Mitchell Kauweloa, Waylen Sing Chow, Ed Dun and Parker McCready have hit well in the postseason, but Kamehameha's pitching has become prominent. Jordan Inafuku leads the staff.
Baldwin, No. 3 » The Bears' prolific quarterback is also a pitching ace. Kalehua Moniz (5-1) led Baldwin (16-1 MIL) to its sixth Maui Interscholastic League crown in a row, the first under new coach Mark Moniz.
Pitcher Jimmy Legsay is equally responsible for Baldwin's dominance in the MIL.
Kamehameha-Hawaii, No. 4 -- The season began with promise, and then turned into confirmation when the Warriors walloped Waiakea 11-1. Ace Aaron Correa has been outstanding and multi-sport starter Reece Alnas is among many key contributors at the plate for KS-Hawaii (13-3-1, 10-0-1 BIIF).
Kekoa Yockman stroked four hits in the BIIF tourney final against Waiakea. No BIIF team has won the state tourney since Hilo ruled in 1985.

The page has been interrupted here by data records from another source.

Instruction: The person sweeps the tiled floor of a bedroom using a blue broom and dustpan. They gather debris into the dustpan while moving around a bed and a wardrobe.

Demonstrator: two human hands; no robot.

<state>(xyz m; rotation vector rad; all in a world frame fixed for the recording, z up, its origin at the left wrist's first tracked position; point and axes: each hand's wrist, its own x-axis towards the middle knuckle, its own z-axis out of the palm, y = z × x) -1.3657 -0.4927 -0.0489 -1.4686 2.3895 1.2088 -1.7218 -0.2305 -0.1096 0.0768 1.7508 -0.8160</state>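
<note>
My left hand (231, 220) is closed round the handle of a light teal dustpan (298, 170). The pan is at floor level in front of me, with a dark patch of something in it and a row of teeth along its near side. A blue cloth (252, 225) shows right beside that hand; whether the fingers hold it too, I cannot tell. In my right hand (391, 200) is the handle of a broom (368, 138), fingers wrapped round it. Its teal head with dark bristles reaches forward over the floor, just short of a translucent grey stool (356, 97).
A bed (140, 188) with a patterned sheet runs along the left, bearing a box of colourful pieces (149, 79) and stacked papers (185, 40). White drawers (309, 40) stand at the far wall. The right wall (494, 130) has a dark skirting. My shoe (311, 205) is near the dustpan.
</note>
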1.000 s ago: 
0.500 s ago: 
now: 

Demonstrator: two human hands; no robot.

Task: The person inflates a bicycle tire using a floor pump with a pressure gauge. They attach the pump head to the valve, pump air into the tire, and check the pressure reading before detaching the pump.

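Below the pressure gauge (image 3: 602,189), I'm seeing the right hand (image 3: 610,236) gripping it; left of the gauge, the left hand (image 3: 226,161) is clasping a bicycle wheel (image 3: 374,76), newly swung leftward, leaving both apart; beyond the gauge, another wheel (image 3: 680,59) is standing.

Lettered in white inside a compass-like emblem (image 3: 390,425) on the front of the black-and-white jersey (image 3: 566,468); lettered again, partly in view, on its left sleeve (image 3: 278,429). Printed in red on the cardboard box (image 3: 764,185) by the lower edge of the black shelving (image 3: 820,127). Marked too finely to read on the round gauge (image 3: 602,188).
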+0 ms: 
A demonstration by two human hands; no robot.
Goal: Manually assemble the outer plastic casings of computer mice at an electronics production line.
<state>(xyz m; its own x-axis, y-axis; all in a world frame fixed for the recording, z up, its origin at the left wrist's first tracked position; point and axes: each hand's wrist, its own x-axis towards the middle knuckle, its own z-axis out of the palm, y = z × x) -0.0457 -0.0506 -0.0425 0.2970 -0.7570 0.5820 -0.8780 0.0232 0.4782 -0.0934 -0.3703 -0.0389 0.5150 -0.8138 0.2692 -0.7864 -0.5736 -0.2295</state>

Moanalua vs. Waiakea, 11:30 a.m. » The Menehunes (16-9, 11-2 OIA) faltered in the OIA final, but ace Michael Amorozo remains one of the state's top hurlers. Versatile Markus Miyashiro gives Moanalua a steady arm on the mound.
Pitcher Daren Takasaki and infielder Kainoa Correa have been two of Waiakea's anchors.
Waimea vs. Kaiser, 2 p.m. » The Menehunes broke Kauai's recent run of state-tournament appearances by going 11-1. Kelly Batis gives Waimea a weapon at the plate and on the mound.
Kaiser, meanwhile, suffered a tough 1-0 loss to eventual OIA champ Aiea during the playoffs. Nanea Baird and catcher Jarryd Maeda are among the Cougars who have come through in the clutch. Toby Inouye and Scott Uehara pitched the Cougars (21-6, 11-2 OIA) over Kailua to capture third place in the league.
Punahou vs. Kailua, 4:30 p.m. » The matchup of former state champions is easily the most delectable of the opening round.
Scott Hiramoto has been a steady ace for the Buffanblu (19-7, 13-5 ILH), who may have the deepest pitching staff in the state.
Catcher Zachary Kometani and Jeeter Ishida have provided many highlights.
Mike D'Alessio is the ace for Kailua and also steps behind the plate to catch when needed.
Under Corey Ishigo, the Surfriders (18-13, 11-4 OIA) have usually found a way to peak in the postseason. A loss to Moanalua in the OIA semifinals derailed the Surfriders, and their chance to make a state-title run starts against a hungry Buffanblu squad.
Maui vs. Castle, 7 p.m. » The Sabers know persistence well, having rallied from a 3-0 deficit in the seventh inning to oust Kamehameha-Maui last week. Kalaika Kahoohalahala went 5-1 on the mound for Maui (11-3 MIL).
The Knights (9-5 OIA) rode the arms of Royce Diaz and Barron Meyers to qualify for states. Both are in the 215-pound range and give the dark horse contenders enough ammunition to make a run.